[WHAT IS REQUIRED]
Keep every word of the entries and print them exactly; the pictures stay out.

BEGIN MATERIAL FOR THIS EXERCISE

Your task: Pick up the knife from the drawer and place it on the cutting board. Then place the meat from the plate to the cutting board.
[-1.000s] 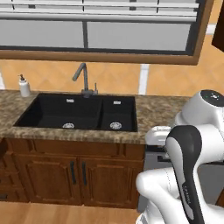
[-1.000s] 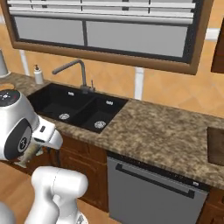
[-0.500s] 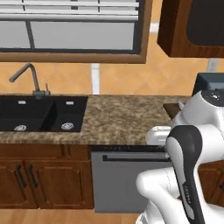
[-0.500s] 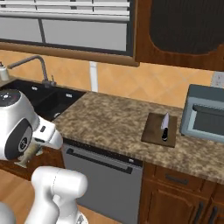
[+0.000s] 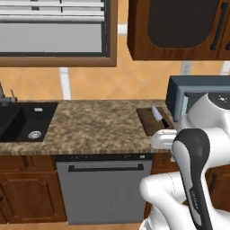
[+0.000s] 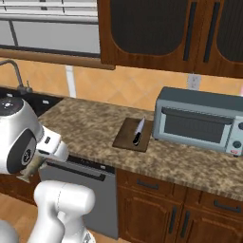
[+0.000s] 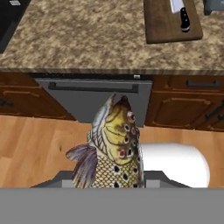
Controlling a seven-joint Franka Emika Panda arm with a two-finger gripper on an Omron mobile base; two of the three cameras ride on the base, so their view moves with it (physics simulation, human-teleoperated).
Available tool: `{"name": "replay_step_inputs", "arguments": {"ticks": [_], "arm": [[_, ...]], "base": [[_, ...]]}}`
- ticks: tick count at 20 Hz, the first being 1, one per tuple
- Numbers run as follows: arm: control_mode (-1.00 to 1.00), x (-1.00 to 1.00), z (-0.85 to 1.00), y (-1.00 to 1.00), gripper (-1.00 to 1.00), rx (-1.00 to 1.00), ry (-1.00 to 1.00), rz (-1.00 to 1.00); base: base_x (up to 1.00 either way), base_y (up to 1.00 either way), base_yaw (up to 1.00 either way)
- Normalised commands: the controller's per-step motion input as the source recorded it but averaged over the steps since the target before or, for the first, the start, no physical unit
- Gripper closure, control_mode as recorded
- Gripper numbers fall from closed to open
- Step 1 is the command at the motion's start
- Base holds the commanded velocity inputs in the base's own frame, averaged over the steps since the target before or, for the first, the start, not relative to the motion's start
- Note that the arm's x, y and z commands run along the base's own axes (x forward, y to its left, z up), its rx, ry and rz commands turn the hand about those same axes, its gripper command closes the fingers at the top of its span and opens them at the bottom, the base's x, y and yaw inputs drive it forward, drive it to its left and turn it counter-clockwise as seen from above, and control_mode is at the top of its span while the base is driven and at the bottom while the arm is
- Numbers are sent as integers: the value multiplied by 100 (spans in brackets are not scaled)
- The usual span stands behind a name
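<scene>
Closest to me, my gripper (image 7: 114,186) is clamped on the meat (image 7: 114,151), a fish with a spotted yellow-brown body, a pale belly and a greyish fin, its head pointing up away from my hand in the hand view. My fingertips themselves are hidden behind its body. From the right base view I can make out a bit of the fish (image 6: 29,169) hanging under my wrist, in front of the cabinets and above the wooden floor (image 7: 39,144).

Beyond the fish stands the grey dishwasher front (image 7: 94,98) with its dark bar handle, flanked by reddish-brown cabinet doors (image 7: 183,103). Above them runs the speckled granite counter (image 5: 96,126).

On that counter lies the cutting board (image 6: 133,135), dark brown and flat, just beside the grey toaster oven (image 6: 199,119). The knife (image 6: 138,131) rests on the board, black handle toward the counter's front edge and pale blade pointing to the wall. In the hand view the board (image 7: 166,24) and the knife (image 7: 181,15) sit up and to the right of the fish.

Farther left the black sink (image 5: 24,121) is set into the counter. Behind everything are the tan tiled wall, the window and the dark upper cabinets (image 6: 161,33).
</scene>
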Motion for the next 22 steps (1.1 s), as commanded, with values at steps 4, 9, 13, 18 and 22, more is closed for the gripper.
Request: {"name": "replay_step_inputs", "arguments": {"ticks": [4, 9, 13, 18, 22], "arm": [[100, 0, 0, 0, 100, 0, 0, 0], [100, 0, 0, 0, 100, 0, 0, 0], [100, 0, 0, 0, 100, 0, 0, 0], [100, 0, 0, 0, 100, 0, 0, 0], [-100, 22, 0, -40, 100, 0, 4, -15]], "base": [[46, -42, -11], [42, -26, -15], [35, -31, -15], [25, -30, -16], [0, 0, 0]]}}
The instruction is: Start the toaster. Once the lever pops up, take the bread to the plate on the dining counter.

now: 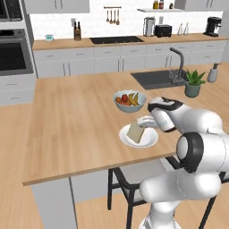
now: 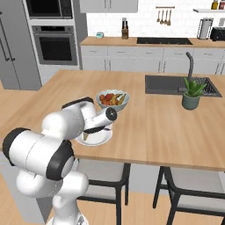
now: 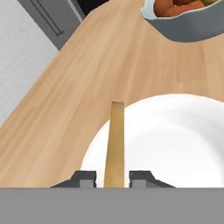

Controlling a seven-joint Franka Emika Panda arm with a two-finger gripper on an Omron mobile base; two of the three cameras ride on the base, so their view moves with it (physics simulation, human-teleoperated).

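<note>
Tan bread (image 3: 115,144), 1 slice, edge-on between my 2 fingertips (image 3: 85,178).
My pincer (image 3: 113,179) pinches it over the white plate (image 3: 183,144) on the dining counter (image 1: 71,116), near the fruit bowl (image 1: 129,101).

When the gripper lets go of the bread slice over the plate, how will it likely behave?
The bread stands on edge between the fingertips, unbent, so it is probably stiff and light. Released, it would likely tip flat onto the plate rather than roll. The gripper could probably crush it.
</note>
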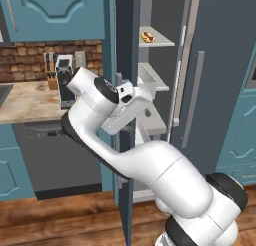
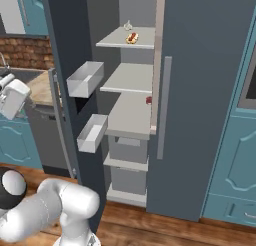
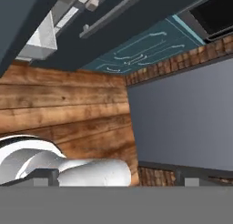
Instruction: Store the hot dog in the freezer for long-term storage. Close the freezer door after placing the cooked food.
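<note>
The hot dog [image 1: 147,37] [image 2: 132,38], a tiny tan bun with a red sausage, lies on the top shelf of the freezer [image 2: 102,15]. The freezer door [image 2: 65,65] [image 1: 127,40] stands wide open, its white bins facing the shelves. My white hand [image 1: 127,107] [image 2: 12,97] hangs at mid-height on the door's outer side, away from the shelves. In the hand view my gripper [image 3: 118,177] is open with nothing between its tips, looking at wood floor and the fridge's lower front.
A whitish bulb [image 2: 128,25] sits behind the hot dog, and a small dark-red item [image 2: 148,100] lies on a lower shelf. The fridge's right door [image 2: 200,90] is shut. A counter [image 1: 25,102] with a knife block [image 1: 51,75] and a dishwasher [image 1: 55,160] stand to the left.
</note>
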Robot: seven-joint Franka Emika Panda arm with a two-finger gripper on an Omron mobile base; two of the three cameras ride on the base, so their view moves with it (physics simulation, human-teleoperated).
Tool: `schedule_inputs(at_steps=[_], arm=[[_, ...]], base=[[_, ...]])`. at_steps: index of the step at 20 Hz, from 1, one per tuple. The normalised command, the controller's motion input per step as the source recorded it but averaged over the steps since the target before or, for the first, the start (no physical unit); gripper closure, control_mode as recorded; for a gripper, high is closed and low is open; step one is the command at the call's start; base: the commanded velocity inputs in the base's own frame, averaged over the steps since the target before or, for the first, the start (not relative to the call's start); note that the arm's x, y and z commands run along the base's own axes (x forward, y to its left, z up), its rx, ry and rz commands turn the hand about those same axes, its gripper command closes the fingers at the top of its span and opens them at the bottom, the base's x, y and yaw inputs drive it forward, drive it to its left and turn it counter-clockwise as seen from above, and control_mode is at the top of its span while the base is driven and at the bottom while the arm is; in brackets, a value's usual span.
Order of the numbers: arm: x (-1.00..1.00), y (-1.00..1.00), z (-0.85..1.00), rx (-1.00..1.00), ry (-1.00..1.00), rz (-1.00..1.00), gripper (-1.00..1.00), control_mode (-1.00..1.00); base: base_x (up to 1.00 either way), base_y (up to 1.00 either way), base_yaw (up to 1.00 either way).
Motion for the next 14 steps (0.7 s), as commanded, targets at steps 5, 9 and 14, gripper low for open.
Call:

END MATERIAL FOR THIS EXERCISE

[RESULT FOR THIS EXERCISE]
Your task: Pick up the knife from the drawer and place it on the cutting board. Then place the meat from the plate to the cutting board.
[-1.000s] 
[-1.000s] 
[-0.500s] 
[-0.500s] 
[+0.000s] 
[+0.000s] 
[+0.000s] 
Controlling a seven-joint Franka Emika Panda arm with a two-finger gripper on an Omron mobile base; two of the three cameras ride on the base, so their view moves with it (physics simulation, human-teleoperated).
Available tool: `{"name": "replay_step_inputs", "arguments": {"ticks": [_], "arm": [[_, ...]], "base": [[_, ...]]}}`
- ticks: tick count at 20 Hz, the first being 1, one per tuple
- Numbers run as follows: arm: control_mode (-1.00 to 1.00), x (-1.00 to 1.00), z (-0.85 to 1.00), y (-1.00 to 1.00), gripper (-1.00 to 1.00), rx (-1.00 to 1.00), ry (-1.00 to 1.00), rz (-1.00 to 1.00); base: base_x (up to 1.00 either way), base_y (up to 1.00 either way), base_yaw (up to 1.00 either way)
- Normalised commands: the controller's per-step motion input as the source recorded it but averaged over the steps since the target before or, for the first, the start, no physical unit
- Gripper closure, control_mode as recorded
- Gripper numbers fall from closed to open
- Step 1 is the command at the motion's start
- Base holds the commanded velocity inputs in the base's own frame, averaged over the steps since the target before or, for the first, the start, not relative to the motion's start
- Note that the arm's x, y and z commands run along the base's own axes (x forward, y to its left, z up), its rx, ry and rz commands turn the hand about those same axes, its gripper command closes the fingers at the top of its span and opens them at the bottom, the base's x, y and yaw inputs drive it forward, drive it to its left and turn it counter-clockwise as seen from above, and control_mode is at the top of its span while the base is driven and at the bottom while the arm is
- Numbers are sent as integers: the value multiplied by 100 (spans in brackets are not scaled)
- The usual span stands behind a name
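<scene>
Closest to me, my gripper (image 7: 114,186) is clamped on the meat (image 7: 114,151), a fish with a spotted yellow-brown body, a pale belly and a greyish fin, its head pointing up away from my hand in the hand view. My fingertips themselves are hidden behind its body. From the right base view I can make out a bit of the fish (image 6: 29,169) hanging under my wrist, in front of the cabinets and above the wooden floor (image 7: 39,144).

Beyond the fish stands the grey dishwasher front (image 7: 94,98) with its dark bar handle, flanked by reddish-brown cabinet doors (image 7: 183,103). Above them runs the speckled granite counter (image 5: 96,126).

On that counter lies the cutting board (image 6: 133,135), dark brown and flat, just beside the grey toaster oven (image 6: 199,119). The knife (image 6: 138,131) rests on the board, black handle toward the counter's front edge and pale blade pointing to the wall. In the hand view the board (image 7: 166,24) and the knife (image 7: 181,15) sit up and to the right of the fish.

Farther left the black sink (image 5: 24,121) is set into the counter. Behind everything are the tan tiled wall, the window and the dark upper cabinets (image 6: 161,33).
</scene>
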Motion for the next 22 steps (1.1 s), as commanded, with values at steps 4, 9, 13, 18 and 22, more is closed for the gripper.
Request: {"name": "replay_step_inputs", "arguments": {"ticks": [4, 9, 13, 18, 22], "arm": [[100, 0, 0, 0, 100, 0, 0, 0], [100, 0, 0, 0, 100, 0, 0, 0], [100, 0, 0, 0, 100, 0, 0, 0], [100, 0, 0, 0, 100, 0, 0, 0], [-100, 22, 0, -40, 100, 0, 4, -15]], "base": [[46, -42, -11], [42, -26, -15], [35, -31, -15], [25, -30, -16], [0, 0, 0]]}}
The instruction is: Start the toaster. Once the lever pops up, take the bread to the plate on the dining counter.

now: 
now: 
now: 

Controlling a seven-joint Franka Emika Panda arm with a two-finger gripper on an Omron mobile base; two of the three cameras ride on the base, so their view moves with it (physics simulation, human-teleoperated).

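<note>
Tan bread (image 3: 115,144), 1 slice, edge-on between my 2 fingertips (image 3: 85,178).
My pincer (image 3: 113,179) pinches it over the white plate (image 3: 183,144) on the dining counter (image 1: 71,116), near the fruit bowl (image 1: 129,101).

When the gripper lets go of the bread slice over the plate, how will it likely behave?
The bread stands on edge between the fingertips, unbent, so it is probably stiff and light. Released, it would likely tip flat onto the plate rather than roll. The gripper could probably crush it.
</note>
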Instruction: Store the hot dog in the freezer for long-term storage. Close the freezer door after placing the cooked food.
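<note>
The hot dog [image 1: 147,37] [image 2: 132,38], a tiny tan bun with a red sausage, lies on the top shelf of the freezer [image 2: 102,15]. The freezer door [image 2: 65,65] [image 1: 127,40] stands wide open, its white bins facing the shelves. My white hand [image 1: 127,107] [image 2: 12,97] hangs at mid-height on the door's outer side, away from the shelves. In the hand view my gripper [image 3: 118,177] is open with nothing between its tips, looking at wood floor and the fridge's lower front.
A whitish bulb [image 2: 128,25] sits behind the hot dog, and a small dark-red item [image 2: 148,100] lies on a lower shelf. The fridge's right door [image 2: 200,90] is shut. A counter [image 1: 25,102] with a knife block [image 1: 51,75] and a dishwasher [image 1: 55,160] stand to the left.
</note>
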Robot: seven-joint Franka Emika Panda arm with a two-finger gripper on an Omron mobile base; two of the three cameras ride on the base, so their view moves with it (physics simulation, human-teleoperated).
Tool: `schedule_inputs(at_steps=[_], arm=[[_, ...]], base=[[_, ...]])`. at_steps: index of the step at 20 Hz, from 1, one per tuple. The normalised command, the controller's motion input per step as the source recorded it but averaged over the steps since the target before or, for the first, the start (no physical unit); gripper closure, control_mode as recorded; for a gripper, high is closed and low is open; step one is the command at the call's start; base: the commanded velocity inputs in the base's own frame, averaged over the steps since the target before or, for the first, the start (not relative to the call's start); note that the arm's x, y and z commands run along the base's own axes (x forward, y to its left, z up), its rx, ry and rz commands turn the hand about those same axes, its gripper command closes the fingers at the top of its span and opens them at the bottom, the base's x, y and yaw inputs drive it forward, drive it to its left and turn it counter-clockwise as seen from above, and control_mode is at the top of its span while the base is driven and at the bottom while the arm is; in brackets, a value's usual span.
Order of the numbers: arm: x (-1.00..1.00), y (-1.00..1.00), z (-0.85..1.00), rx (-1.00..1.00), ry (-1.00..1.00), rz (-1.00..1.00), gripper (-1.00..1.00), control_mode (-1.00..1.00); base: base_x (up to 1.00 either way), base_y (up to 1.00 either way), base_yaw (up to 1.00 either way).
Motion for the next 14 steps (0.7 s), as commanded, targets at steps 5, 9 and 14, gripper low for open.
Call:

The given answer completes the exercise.